This article explains the role of python in data analysis. Data Analytics helps to understand the various trends and Company data.
Python is a programming language that helps in Data Analytics. Today we will learn how python helps analyze data.
What is Data Analytics?
Data Analytics analyzes raw data for trends. Data Analytics is a broad field with a set goal. There are basically four types of data analysis:
Descriptive Statistics: Descriptive Statistics refer to the process of answering questions about what happened. It is best used to provide an explanation of the outcome to participants. In this process, relevant data is collected and analyzed, and then the data is visualized. Descriptive statistics provide insight into what is being done.
Diagnostic statistics: Diagnostic statistics refer to the process of answering questions about why things happened. They collect descriptive analysis and dig deep into the data to find the root cause.
Predictable statistics: Predictable statistics refer to the process of answering questions about what will happen in the future. This process uses previous historical data to identify trends in the data and determine whether it will reappear or not. Guessing statistics provide insight into future trends. The process uses a variety of machine learning and mathematical methods such as deceleration, sensory networks, and cutting trees.
Descriptive statistics: Descriptive statistics refer to the process of answering questions about what to do. Through predictable analysis, data-driven decisions are made. It helps to quantify the results by looking at previous data. Data Analytics is something that should be needed in the banking and financial sector.
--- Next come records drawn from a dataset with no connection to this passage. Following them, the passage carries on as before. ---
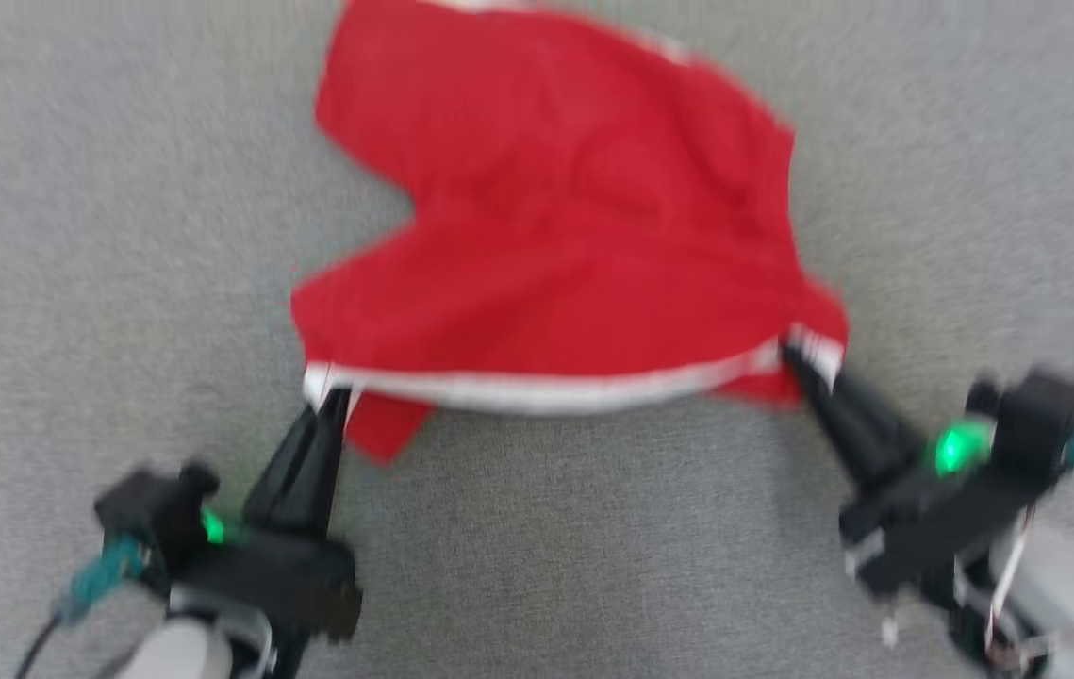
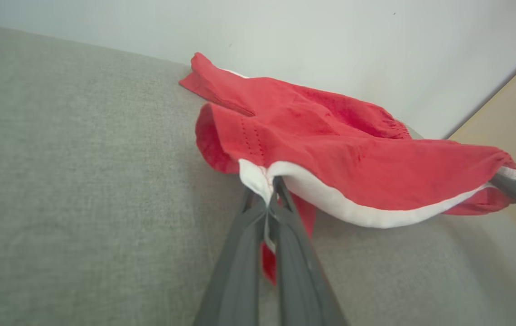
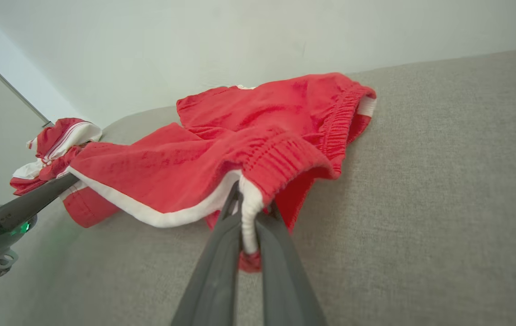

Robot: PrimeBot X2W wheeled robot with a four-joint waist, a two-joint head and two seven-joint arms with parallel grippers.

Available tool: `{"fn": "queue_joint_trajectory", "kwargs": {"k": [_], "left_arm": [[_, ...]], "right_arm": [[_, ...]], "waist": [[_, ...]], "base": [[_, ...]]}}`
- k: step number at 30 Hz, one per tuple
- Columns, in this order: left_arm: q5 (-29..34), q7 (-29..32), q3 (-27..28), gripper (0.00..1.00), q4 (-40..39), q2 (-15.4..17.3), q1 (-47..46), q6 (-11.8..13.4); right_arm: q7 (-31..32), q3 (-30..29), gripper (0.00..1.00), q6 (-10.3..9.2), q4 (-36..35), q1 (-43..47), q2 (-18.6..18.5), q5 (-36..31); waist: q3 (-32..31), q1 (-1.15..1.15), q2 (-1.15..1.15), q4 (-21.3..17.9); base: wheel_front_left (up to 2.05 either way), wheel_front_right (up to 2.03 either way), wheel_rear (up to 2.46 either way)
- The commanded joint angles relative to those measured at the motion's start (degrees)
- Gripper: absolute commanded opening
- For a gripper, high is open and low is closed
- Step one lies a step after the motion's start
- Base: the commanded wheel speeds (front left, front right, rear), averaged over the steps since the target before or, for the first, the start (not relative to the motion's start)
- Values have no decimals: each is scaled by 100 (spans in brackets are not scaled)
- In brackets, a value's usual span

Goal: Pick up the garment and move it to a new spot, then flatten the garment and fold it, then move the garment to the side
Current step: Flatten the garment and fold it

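Note:
The garment (image 1: 555, 217) is a pair of red shorts with white trim along the near edge, lying on grey carpet-like surface. My left gripper (image 1: 334, 401) is shut on the garment's near left corner, pinching the white trim (image 2: 258, 179). My right gripper (image 1: 796, 358) is shut on the near right corner by the elastic waistband (image 3: 248, 203). The near edge hangs stretched and slightly lifted between the two grippers, while the far part of the garment (image 2: 294, 108) rests on the surface. The head view is blurred.
A second red-and-white cloth (image 3: 56, 145) lies bunched at the far left in the right wrist view. A pale wall (image 3: 239, 40) stands behind the grey surface (image 1: 593, 528). A tan panel (image 2: 511, 122) borders the surface on one side.

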Motion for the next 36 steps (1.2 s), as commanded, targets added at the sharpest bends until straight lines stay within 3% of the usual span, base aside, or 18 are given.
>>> {"fn": "queue_joint_trajectory", "kwargs": {"k": [1, 9, 17, 26, 36], "left_arm": [[103, -3, 199, 0, -90, -118, 438, -6], [446, -3, 501, 0, -330, -317, 1529, -175], [738, 35, 446, 0, -501, -100, 1628, -268], [940, 774, 170, 0, -309, 590, -12, -516], [456, 1504, -566, 0, 906, 1201, -2115, -556]], "right_arm": [[-28, 25, 0, 3, -121, 442, -74, -19], [-27, -293, 0, 3, -630, 1933, -179, 62], [-24, -767, 0, 3, -1171, 2665, -70, -130], [157, -988, 0, 3, -1039, 1741, 289, -134], [114, -678, 0, 3, 245, 85, 936, -28]], "waist": [[-599, 3, 2, -54], [-1067, 3, 2, 45], [-1072, 3, 2, -7], [-548, 3, 2, -349], [241, 3, 2, -860]], "base": [[0, 0, 0], [0, 0, 0], [0, 0, 0], [0, 0, 0], [0, 0, 0]]}}
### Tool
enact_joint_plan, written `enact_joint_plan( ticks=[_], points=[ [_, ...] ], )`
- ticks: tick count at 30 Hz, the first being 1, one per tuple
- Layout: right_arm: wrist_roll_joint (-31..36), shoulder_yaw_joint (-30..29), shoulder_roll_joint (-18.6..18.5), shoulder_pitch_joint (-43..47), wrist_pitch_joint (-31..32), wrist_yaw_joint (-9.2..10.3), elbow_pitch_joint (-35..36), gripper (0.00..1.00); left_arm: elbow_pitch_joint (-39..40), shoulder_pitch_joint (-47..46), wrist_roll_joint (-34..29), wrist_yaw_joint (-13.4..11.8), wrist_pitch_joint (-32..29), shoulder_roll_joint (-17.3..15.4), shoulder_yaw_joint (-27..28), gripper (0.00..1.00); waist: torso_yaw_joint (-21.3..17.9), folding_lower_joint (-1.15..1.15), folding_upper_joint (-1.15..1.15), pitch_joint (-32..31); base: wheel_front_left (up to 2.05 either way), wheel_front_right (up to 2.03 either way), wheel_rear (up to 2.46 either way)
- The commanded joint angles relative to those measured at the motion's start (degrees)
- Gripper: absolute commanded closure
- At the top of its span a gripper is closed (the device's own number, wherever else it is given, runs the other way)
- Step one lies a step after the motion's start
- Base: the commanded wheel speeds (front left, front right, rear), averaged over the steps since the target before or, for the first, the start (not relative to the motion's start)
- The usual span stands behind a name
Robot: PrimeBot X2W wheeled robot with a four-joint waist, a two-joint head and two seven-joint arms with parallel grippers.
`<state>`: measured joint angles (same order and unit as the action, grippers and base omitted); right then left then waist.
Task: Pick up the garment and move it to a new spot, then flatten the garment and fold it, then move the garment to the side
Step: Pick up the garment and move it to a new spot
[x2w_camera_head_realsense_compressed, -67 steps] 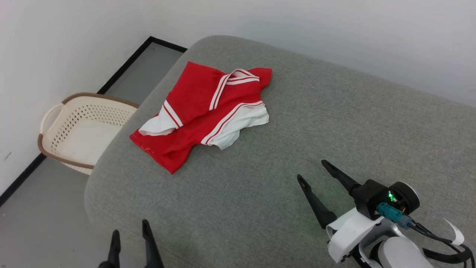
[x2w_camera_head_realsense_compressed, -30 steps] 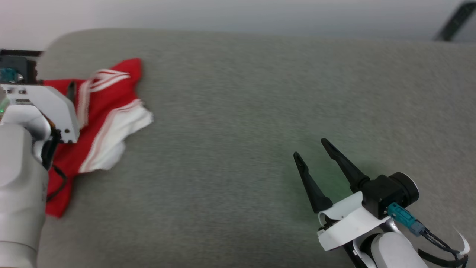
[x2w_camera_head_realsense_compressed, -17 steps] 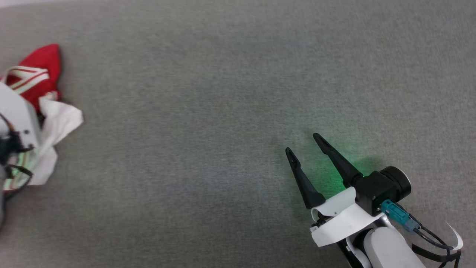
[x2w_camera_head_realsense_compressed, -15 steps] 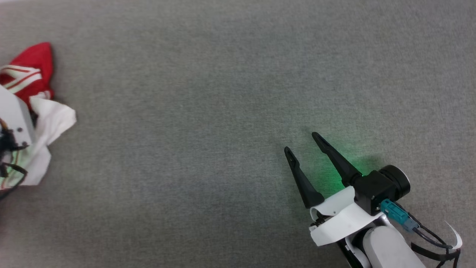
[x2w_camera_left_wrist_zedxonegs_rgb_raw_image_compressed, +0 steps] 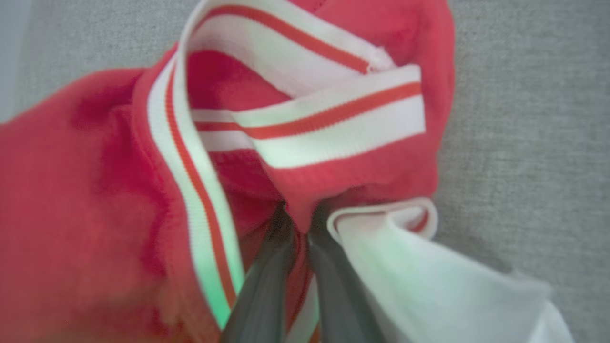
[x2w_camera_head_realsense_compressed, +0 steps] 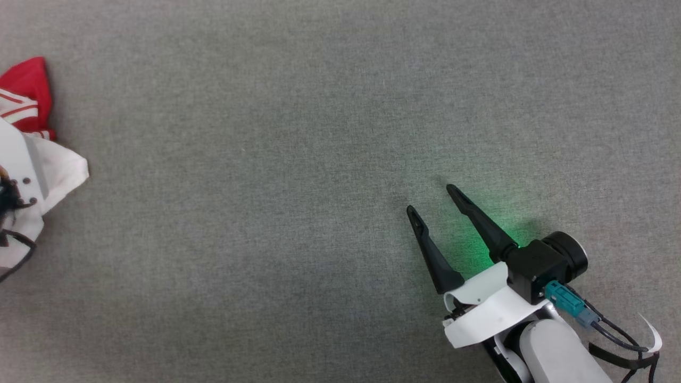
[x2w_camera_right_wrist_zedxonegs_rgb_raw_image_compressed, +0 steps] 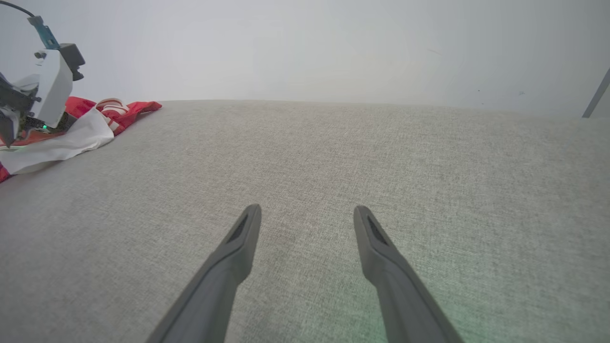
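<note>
The garment [x2w_camera_left_wrist_zedxonegs_rgb_raw_image_compressed: 71, 190], a red jersey with white-red striped trim [x2w_camera_left_wrist_zedxonegs_rgb_raw_image_compressed: 333, 124] and a white sleeve [x2w_camera_left_wrist_zedxonegs_rgb_raw_image_compressed: 419, 276], lies bunched on the grey cushion [x2w_camera_head_realsense_compressed: 319, 159]. My left gripper [x2w_camera_left_wrist_zedxonegs_rgb_raw_image_compressed: 300, 214] is shut on a fold of its red fabric beside the sleeve. The head view has the garment [x2w_camera_head_realsense_compressed: 26, 85] at the far left edge, partly hidden under my left wrist housing [x2w_camera_head_realsense_compressed: 13, 159]. Its chest lettering is hidden. My right gripper [x2w_camera_head_realsense_compressed: 430, 199] hovers open over bare cushion at the lower right, far from the garment [x2w_camera_right_wrist_zedxonegs_rgb_raw_image_compressed: 95, 124], with nothing between its fingers [x2w_camera_right_wrist_zedxonegs_rgb_raw_image_compressed: 238, 238].
The grey cushion stretches wide between the two arms. A pale wall [x2w_camera_right_wrist_zedxonegs_rgb_raw_image_compressed: 305, 47] rises behind its far edge. A dark slanted bar [x2w_camera_right_wrist_zedxonegs_rgb_raw_image_compressed: 598, 95] stands at the far right of the right wrist view.
The head camera has swung right and down, sliding the garment to the left edge. My left arm has reached the garment, which is now more bunched. The right gripper has hardly moved.
</note>
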<state>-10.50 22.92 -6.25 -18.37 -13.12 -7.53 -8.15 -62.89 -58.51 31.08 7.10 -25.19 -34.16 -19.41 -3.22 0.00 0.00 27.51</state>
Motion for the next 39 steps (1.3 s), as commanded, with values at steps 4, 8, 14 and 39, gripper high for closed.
enact_joint_plan(
  ticks=[4,8,14,39],
  points=[
    [-0.7,-0.3,0.8,1.4,-0.6,0.08,-0.9,0.00,1.3,3.5,2.9,0.7,2.1,4.4,-3.5,1.00,0.6,0.00,0.00,-3.5,0.00,0.00,0.00],
    [-1.2,-0.6,1.5,2.4,-1.1,0.08,-1.9,0.00,5.6,2.4,6.6,0.8,2.5,5.1,-6.0,1.00,0.6,0.00,0.00,-6.7,0.00,0.00,0.00],
    [-1.9,-1.7,2.4,3.7,-1.5,0.08,-2.7,0.00,10.2,0.7,15.1,0.4,-3.3,7.4,-6.6,1.00,-0.3,0.00,0.00,-9.9,0.00,0.00,0.00],
    [-9.2,-5.0,3.4,3.7,-2.1,0.08,-0.8,0.00,22.7,-5.4,21.3,-1.9,-12.3,22.7,-14.5,1.00,-14.2,0.00,0.00,-8.5,0.00,0.00,0.00]
  ],
)
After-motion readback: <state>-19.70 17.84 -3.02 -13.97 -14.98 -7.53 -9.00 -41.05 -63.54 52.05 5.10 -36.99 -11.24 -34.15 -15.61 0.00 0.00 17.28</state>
Data Analytics helps detect and prevent fraud, to improve financial institutions’ efficiency.
Data Analytics is divided into 4 steps:
- Data Mining
- Data Management
- Mathematical Analysis
- Data Presentation
What is Python?
Python is a growing programming language that is used in both web development and design and is used to design software programs. It is a very easy to learn and use language. It has many advantages. It is used in Practical Learning, Mechanical Learning, and In-Depth Learning.
How does Python help with Data Analytics?
To use Python for Data Analytics, you must have a good knowledge of Matplotlib and CSV. Then, you need to install the panda that can be installed using the following command;
pip install pandas
Create a data framework for pandas. Then read the data stored in the CSV format files. Then import the data into the panda. Identify data using mathematical labels and pandas. And this is how the pandas are organized.